How LLC Taxes Work

LLCs As C Corporations
LLCs can be C corporations, S Corporations, single-member or  other permutations.
LLCs can be C corporations, S Corporations, single-member or other permutations.

It's often preferable to have your multi-owner LLC treated as a C corporation for tax purposes. It can save you big bucks, which means you can use more of your profits to reinvest in your company and its growth. Unlike regular LLCs, corporations are considered by the IRS to be separate tax entities from the owners. Thus, a C corporation pays its own federal and state taxes; the money is not run through the owners' individual income taxes. This means business owners are not subject to self-employment taxes, which can be a great savings.

In addition, C corporation profits can be distributed in cash to owners as dividends or W-2 wages (money earned from an employer), assuming the person is performing legitimate, business-related work. W-2 wages are generally the preferred method, since the recipient is only taxed once on his wages. Dividends, however, are double-taxed; they're taxed first as part of the LLC's corporate income, and then again on the owner/shareholder's income tax return when they're handed out. So it's helpful that a C corporation can pay out some of its profits via wages [sources: Akalp, Entrepreneur].

Until 2017 in the U.S., tax law stipulated that the first $50,000 of an LLC's profits be taxed at the beginning federal corporate tax rate of 15 percent. The rates then increased depending on the amount of profits, all the way up to a tax rate of 35 percent. However, thanks to the Tax Cuts and Jobs Act (TCJA) of 2017, starting with tax year 2018, all corporations are taxed at a flat rate of 21 percent [source: Murray].

The TCJA also created a new tax deduction for pass-through entities, equal to 20 percent of the new income from the entity. It phases out at $157,500 for single people and $315,00 for married people and ends once business income is over $207,500 for singles and $415,000 for marrieds [source: Fishman].

Let's look at one scenario to see the tax difference between operating as a C corporation and as a pass-through entity. Ed and Bob own a graphic design LLC that earns a profit of $75,000. They each own 50 percent of the business. If their company is operating as a multi-owner LLC, or partnership (these are pass-through entities), they would each record $30,000 on their personal income taxes, assuming they could each take the full 20 percent deduction. If they both filed as single people, they'd each owe $3,406 according to year 2019 tax rates (10 percent income tax rate for the first $9,700 and 12 percent on the remaining income), plus 15.3 percent in self-employment taxes ($5,737.50), for a total of $9,143.5 apiece and $18,287 together. That would leave $56,713 of their firm's profits for reinvestment [sources: IRS].

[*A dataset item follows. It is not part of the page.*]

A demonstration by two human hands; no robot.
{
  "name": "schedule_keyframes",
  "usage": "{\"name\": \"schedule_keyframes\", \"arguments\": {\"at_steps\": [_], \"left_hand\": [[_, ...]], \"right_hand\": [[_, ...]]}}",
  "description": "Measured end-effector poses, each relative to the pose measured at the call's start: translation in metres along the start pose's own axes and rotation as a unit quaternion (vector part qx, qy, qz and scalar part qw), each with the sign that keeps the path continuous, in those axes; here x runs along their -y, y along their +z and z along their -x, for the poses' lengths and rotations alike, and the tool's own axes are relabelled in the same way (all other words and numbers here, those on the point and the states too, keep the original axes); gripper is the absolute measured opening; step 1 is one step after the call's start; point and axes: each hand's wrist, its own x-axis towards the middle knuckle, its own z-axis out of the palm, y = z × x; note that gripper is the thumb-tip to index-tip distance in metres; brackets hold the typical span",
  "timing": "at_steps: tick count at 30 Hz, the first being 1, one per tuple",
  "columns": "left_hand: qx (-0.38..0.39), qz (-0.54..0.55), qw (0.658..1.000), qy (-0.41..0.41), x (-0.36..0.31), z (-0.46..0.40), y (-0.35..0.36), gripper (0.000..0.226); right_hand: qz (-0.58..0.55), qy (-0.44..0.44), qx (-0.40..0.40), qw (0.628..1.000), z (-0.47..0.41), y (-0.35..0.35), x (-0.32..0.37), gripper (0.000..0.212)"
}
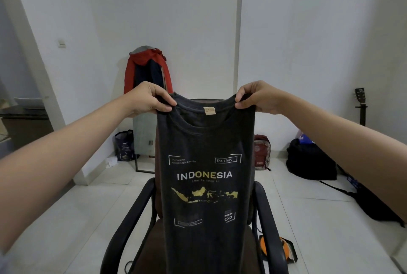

If Ed and Bob operated their business as an LLC functioning as a C corporation, however, no profits would be run through their personal income taxes, and so no self-employment taxes would be levied. Instead, their profits would be taxed at the corporate tax rate of 21 percent. This would result in a tax bill of $15,750, leaving $59,250 for reinvestment [source: Internal Revenue Service]. This example assumes Ed and Bob are leaving all profits in the corporation and not taking any out as W-2 wages or dividends. If they did take some profits as wages or dividends, they'd still have to pay income tax on that.

Of course, how much an LLC earns and how much the owners take for salary could change the direction of these figures and determine which tax structure is better.